▶ [Instructions to follow]: Throughout the material, some lines may have the word "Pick". Count them and give the number only.

▶ [Records for the exercise]:
%%
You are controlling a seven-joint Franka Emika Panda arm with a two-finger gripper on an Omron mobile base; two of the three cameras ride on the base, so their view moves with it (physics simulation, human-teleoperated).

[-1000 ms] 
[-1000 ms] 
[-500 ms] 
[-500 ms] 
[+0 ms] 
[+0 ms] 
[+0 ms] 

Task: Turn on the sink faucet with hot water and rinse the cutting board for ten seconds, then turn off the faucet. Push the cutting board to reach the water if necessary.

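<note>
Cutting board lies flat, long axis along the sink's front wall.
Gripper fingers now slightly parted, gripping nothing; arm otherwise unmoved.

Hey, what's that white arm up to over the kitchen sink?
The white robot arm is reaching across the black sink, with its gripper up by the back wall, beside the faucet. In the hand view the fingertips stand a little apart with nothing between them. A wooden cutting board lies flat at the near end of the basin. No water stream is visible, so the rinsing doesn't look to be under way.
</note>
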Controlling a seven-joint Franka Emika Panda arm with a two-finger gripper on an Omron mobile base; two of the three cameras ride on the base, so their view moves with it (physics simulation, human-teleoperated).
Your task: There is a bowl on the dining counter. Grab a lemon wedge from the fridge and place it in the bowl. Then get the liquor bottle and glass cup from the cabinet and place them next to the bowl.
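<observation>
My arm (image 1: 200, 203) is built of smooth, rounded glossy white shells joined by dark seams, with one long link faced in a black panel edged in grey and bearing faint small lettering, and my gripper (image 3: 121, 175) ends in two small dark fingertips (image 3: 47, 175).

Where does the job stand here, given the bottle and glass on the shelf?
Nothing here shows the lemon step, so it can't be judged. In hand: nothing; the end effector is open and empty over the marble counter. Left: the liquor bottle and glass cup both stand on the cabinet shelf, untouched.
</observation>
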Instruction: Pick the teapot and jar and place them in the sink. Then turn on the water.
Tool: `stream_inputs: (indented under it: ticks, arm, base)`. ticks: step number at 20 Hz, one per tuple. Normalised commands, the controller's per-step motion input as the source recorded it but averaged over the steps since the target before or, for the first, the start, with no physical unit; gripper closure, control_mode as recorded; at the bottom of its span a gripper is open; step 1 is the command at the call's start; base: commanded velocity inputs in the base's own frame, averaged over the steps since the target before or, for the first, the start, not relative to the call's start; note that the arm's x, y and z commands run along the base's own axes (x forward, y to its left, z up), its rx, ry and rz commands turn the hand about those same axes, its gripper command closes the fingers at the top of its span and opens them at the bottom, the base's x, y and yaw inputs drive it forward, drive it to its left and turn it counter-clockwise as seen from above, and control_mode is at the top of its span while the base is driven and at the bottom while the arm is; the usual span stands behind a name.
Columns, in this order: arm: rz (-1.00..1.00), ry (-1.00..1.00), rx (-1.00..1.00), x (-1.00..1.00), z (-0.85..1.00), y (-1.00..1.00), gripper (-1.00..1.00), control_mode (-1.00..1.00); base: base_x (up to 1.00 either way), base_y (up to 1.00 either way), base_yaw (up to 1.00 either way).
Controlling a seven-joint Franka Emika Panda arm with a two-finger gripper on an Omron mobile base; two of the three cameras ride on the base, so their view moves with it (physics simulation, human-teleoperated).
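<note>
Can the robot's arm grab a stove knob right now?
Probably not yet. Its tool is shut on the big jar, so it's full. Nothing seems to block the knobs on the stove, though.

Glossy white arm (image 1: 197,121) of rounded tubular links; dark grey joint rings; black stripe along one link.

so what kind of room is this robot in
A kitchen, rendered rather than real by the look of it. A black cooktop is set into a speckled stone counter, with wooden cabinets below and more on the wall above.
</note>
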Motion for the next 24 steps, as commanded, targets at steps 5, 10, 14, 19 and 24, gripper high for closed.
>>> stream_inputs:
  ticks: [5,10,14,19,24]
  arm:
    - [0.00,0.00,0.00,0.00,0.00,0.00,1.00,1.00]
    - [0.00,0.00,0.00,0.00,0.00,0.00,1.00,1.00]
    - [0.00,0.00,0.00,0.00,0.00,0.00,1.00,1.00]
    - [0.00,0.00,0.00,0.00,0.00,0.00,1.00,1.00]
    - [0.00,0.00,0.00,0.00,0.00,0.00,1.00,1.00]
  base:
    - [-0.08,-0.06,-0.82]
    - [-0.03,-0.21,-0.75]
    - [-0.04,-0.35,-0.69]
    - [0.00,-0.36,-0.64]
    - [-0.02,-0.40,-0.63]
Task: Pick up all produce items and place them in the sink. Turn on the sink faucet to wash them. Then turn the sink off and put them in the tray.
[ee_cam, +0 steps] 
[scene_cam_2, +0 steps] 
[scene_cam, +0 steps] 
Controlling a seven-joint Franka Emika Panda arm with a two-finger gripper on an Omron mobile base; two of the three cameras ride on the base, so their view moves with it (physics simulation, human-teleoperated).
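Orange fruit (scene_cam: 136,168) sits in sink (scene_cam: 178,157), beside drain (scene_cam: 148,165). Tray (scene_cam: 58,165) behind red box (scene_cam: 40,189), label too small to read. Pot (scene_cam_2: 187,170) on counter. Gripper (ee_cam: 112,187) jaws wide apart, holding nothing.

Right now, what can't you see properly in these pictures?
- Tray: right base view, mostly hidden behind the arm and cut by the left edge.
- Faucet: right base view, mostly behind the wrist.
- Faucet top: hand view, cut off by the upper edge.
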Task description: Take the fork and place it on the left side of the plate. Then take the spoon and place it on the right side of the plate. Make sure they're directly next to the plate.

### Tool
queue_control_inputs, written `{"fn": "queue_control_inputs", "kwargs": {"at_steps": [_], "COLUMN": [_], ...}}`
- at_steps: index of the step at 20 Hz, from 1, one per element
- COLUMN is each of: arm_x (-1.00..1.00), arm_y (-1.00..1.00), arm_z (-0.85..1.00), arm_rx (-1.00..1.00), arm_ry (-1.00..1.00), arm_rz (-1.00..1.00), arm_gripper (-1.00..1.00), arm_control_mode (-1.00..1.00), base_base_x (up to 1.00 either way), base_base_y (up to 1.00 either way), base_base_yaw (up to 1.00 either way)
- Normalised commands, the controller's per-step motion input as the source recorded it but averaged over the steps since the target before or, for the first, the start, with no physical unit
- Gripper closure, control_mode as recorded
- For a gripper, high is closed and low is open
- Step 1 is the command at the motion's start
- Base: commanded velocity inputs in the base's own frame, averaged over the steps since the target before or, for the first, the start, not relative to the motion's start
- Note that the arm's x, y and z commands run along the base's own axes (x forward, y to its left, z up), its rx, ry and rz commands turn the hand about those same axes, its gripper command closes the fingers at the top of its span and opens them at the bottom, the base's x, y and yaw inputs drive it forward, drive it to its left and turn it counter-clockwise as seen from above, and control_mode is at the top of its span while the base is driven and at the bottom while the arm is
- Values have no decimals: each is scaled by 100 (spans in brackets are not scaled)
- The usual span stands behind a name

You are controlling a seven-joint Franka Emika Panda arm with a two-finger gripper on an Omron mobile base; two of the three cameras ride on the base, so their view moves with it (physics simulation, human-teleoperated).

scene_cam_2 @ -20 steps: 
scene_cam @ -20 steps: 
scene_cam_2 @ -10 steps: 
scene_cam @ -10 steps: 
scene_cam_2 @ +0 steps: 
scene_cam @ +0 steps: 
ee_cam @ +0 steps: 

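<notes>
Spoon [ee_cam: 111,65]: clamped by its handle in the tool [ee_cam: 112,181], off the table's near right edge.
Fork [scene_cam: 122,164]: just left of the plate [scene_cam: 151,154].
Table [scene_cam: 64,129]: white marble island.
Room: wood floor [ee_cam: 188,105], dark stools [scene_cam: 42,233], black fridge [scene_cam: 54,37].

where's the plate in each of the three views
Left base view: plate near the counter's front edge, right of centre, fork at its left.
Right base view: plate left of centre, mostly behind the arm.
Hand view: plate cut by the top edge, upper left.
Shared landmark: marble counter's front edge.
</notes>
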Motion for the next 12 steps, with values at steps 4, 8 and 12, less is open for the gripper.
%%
▶ [Reply to the exercise]: 2